Assigned task:
The answer must be an exact reproduction of the lines from the start of the records below through the line containing "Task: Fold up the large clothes", and nothing more.

[Records from a collection]

··········

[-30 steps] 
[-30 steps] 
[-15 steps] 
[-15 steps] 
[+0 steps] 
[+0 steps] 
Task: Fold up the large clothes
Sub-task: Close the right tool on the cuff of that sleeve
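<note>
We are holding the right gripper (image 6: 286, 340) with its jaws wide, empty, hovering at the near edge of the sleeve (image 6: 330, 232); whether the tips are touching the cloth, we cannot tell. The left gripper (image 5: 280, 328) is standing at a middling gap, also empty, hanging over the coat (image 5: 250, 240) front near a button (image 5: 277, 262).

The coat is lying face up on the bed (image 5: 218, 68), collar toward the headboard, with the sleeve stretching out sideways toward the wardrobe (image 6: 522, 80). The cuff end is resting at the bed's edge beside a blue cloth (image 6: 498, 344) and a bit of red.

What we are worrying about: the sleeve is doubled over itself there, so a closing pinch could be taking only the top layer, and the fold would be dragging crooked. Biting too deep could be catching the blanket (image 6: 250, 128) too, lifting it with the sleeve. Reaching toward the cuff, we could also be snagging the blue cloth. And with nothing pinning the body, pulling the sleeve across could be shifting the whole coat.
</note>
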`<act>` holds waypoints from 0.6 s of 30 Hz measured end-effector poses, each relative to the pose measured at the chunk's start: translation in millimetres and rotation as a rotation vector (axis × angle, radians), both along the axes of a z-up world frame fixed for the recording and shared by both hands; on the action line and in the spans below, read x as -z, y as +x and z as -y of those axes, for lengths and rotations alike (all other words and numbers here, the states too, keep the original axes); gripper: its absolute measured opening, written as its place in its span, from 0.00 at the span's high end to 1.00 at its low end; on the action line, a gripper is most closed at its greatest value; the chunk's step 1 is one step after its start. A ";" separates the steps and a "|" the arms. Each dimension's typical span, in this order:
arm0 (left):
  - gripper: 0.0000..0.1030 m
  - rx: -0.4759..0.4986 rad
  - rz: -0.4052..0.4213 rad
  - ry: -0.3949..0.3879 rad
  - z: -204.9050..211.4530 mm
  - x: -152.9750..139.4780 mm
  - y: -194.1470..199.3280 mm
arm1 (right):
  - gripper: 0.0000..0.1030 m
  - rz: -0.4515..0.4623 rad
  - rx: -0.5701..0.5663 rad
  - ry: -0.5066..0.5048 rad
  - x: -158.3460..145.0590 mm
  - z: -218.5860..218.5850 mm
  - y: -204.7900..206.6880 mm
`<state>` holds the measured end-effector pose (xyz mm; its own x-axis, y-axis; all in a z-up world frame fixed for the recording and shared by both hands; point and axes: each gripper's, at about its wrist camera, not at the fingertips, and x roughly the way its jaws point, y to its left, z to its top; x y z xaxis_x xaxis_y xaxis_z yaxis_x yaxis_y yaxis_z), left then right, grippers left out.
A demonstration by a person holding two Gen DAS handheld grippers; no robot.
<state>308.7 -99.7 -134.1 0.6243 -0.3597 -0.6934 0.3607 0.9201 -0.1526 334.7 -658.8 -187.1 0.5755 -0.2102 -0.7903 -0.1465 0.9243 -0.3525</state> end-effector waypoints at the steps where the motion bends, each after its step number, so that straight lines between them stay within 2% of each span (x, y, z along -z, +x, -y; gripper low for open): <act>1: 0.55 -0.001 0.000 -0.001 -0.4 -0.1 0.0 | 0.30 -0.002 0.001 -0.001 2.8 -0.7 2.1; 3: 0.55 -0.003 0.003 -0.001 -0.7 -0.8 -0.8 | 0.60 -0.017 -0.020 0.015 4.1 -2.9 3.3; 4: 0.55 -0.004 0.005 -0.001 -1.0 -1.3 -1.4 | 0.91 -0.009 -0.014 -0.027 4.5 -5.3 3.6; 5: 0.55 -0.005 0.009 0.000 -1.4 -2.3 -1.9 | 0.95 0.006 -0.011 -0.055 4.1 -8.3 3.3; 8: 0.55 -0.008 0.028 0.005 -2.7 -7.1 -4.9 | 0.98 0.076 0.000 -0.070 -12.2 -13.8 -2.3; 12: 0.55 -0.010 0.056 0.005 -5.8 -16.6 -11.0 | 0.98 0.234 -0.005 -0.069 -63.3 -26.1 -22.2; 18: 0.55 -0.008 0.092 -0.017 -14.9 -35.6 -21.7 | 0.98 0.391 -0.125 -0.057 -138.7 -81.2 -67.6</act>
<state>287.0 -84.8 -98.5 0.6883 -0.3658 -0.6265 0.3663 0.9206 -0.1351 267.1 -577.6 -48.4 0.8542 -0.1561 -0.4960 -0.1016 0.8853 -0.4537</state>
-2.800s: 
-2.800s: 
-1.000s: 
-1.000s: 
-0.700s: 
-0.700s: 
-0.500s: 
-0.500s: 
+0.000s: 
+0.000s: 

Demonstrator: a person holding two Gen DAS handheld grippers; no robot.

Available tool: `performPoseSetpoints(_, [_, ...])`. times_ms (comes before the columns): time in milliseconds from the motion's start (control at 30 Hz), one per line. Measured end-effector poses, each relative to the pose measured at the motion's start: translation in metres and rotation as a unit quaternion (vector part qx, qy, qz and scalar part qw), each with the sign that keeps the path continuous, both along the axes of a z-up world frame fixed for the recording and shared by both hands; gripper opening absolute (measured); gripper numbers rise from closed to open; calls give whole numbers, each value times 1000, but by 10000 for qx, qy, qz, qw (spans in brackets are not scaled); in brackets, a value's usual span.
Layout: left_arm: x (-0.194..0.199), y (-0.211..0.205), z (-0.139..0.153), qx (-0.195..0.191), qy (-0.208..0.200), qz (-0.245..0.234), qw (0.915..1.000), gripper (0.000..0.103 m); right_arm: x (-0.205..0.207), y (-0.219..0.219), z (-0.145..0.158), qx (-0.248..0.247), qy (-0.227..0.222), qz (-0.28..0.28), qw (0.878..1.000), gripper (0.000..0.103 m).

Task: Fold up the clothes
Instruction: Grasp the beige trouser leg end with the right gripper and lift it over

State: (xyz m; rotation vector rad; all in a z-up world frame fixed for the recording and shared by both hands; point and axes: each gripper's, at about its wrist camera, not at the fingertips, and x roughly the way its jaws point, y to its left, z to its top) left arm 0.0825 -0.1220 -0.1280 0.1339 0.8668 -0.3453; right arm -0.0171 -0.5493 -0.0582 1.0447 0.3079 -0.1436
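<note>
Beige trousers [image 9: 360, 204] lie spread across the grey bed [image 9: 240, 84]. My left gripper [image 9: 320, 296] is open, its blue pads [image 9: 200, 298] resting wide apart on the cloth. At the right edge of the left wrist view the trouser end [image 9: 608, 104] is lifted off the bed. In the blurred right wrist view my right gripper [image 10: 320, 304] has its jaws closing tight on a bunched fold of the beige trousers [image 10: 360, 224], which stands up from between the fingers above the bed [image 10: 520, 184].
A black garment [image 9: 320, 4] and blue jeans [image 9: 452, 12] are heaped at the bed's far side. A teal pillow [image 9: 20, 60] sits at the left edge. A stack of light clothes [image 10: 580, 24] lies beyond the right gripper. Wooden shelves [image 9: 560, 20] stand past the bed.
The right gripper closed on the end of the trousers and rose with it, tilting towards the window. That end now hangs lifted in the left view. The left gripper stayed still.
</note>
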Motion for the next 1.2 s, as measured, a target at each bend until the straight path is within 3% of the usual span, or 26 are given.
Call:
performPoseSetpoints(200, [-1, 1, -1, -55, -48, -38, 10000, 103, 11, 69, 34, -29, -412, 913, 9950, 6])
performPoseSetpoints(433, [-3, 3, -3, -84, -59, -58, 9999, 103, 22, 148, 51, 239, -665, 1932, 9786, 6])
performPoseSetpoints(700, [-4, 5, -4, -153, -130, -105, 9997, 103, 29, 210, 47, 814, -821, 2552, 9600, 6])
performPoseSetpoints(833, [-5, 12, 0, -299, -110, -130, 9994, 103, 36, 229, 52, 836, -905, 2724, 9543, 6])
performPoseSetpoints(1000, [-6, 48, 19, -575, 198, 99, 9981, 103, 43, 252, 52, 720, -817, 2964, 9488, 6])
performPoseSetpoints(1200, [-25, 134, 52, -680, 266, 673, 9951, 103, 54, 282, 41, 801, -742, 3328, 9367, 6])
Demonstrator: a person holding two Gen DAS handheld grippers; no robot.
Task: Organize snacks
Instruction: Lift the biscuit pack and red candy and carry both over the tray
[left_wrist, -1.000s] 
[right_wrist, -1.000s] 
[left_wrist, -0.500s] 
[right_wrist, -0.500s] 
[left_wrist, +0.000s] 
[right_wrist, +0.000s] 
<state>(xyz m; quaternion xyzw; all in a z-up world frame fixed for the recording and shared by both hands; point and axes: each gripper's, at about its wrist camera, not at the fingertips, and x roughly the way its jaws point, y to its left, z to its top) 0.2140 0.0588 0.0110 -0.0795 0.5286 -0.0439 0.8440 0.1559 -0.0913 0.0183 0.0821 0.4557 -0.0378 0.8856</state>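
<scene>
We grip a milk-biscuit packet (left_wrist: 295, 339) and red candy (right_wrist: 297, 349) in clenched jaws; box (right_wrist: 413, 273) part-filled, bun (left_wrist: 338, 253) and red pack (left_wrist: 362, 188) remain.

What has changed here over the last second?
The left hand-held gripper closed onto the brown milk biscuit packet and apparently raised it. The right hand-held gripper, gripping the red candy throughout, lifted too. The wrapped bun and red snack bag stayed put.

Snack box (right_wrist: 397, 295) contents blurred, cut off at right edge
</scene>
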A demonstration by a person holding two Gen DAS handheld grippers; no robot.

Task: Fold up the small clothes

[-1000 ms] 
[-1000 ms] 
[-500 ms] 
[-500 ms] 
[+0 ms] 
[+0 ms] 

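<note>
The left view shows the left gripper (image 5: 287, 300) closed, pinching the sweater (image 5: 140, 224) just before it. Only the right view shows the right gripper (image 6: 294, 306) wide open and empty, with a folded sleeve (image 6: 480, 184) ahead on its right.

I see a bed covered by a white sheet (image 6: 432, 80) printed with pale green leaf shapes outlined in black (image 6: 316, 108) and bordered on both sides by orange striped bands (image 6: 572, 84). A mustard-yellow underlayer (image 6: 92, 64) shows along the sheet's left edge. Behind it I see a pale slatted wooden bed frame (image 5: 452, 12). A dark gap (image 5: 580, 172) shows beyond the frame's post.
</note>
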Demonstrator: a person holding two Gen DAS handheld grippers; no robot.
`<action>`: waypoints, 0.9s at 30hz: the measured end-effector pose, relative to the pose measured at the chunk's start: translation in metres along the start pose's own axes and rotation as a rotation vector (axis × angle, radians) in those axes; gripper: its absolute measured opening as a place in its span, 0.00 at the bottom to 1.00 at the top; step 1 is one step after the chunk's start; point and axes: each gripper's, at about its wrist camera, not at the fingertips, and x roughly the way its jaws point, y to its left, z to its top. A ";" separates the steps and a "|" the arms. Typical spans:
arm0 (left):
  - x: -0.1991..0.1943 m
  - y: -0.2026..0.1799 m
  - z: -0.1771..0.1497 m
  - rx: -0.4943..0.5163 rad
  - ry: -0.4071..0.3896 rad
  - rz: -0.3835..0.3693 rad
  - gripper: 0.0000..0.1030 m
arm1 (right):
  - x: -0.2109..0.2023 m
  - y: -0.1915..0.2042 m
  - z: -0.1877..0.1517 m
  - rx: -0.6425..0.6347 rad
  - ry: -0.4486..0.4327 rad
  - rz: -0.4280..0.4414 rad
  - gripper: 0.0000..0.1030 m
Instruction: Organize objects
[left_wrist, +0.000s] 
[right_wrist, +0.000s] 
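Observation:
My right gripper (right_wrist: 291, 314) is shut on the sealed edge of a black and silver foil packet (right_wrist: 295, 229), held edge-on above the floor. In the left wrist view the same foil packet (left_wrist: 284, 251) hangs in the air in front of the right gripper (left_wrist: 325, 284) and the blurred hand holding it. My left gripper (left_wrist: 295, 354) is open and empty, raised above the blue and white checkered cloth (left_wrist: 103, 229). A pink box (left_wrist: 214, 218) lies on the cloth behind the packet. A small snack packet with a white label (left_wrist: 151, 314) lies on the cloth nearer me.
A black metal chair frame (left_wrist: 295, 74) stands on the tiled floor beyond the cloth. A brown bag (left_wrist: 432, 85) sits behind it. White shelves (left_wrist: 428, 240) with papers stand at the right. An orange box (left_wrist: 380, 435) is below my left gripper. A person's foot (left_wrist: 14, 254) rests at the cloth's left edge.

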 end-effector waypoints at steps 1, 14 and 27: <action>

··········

Your solution:
[-30 steps] 
[-30 steps] 
[-15 steps] 
[-15 steps] 
[+0 steps] 
[+0 steps] 
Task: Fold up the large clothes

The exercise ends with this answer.